Lambaian cemara di malam yang mulai terlarut dalam kegembiraan jangkrik dan ngengat. Tepat ketika separuh wajah sawah yang masih terlihat berwarna emas di bawah cahaya remang-remang, ikut bergemerisik seperti anak-anak mungil yang berisik. Kegembiraan yang melebihi sorak sorai awak kapal perang yang berhasil menenggelamkan kapal musuhnya.
Cemara tak pernah ditakdirkan memiliki lengan-lengan perkasa. Lebih mirip sirip-sirip ikan terbang yang terpancang di dahan kecil tempatnya bertopang. Namun tak ada sejarahpun yang bisa menyangkal bahwa Cemara adalah salah satu keajaiban yang disediakan oleh dingin yang menggigil untuk mempertahankan kehangatannya.

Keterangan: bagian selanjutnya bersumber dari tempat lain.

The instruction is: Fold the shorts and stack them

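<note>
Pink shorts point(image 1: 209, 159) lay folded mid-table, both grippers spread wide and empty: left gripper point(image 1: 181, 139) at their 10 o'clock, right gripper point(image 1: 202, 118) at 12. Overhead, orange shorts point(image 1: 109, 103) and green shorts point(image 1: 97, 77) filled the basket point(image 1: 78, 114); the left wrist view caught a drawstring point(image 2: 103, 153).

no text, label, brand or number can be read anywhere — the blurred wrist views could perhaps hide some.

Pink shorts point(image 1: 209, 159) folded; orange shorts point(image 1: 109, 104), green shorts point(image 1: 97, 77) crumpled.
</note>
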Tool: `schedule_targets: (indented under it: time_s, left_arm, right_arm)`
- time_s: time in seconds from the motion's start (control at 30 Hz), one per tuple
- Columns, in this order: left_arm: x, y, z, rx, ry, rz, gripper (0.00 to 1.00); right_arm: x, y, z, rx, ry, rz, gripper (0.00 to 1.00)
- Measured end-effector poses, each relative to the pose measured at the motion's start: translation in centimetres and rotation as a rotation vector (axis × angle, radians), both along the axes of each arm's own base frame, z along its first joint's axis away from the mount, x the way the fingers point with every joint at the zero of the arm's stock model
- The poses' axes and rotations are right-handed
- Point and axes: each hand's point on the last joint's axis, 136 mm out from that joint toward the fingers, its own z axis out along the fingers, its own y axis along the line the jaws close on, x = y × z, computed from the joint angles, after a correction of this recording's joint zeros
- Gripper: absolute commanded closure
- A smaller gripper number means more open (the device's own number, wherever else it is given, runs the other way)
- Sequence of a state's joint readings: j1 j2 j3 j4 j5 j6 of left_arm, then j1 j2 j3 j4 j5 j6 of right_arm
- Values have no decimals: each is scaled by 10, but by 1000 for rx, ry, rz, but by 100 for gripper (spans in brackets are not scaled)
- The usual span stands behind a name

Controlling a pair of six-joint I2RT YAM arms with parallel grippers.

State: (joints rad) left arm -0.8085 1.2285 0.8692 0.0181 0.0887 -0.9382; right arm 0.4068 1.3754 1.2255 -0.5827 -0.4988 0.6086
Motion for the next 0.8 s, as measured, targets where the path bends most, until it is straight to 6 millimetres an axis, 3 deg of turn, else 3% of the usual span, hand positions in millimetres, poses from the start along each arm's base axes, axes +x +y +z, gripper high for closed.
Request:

Kerumunan cemara di pinggang gunung ibarat sentuhan sihir para Malaikat yang tertidur pulas karena kelelahan menghitung dosa yang beranak pinak tak tentu jumlahnya. Menjaga mereka tetap disentuh oleh kesejukan dan tidak melampiaskan kemarahan secara membabi buta.
Lambaian kecil cemara di malam saat angin hanya berdiam diri. Serupa dengan lambaian selamat jalan pasir pada gelombang yang mempermainkannya. Sama dengan lambaian air yang terlepas dari gemuruh jeram pada batu-batu yang mengikatnya. Tak berbeda dengan lambaian setangkai bunga kepada lebah yang memindahkan benangsari terhadap putik yang membutuhkannya.
Itu semua adalah lambaian terimakasih dari seorang kekasih yang merindukan surat cinta berwarna merah muda tiba sebelum berucap rindu saat mulai memejamkan mata dalam tidurnya.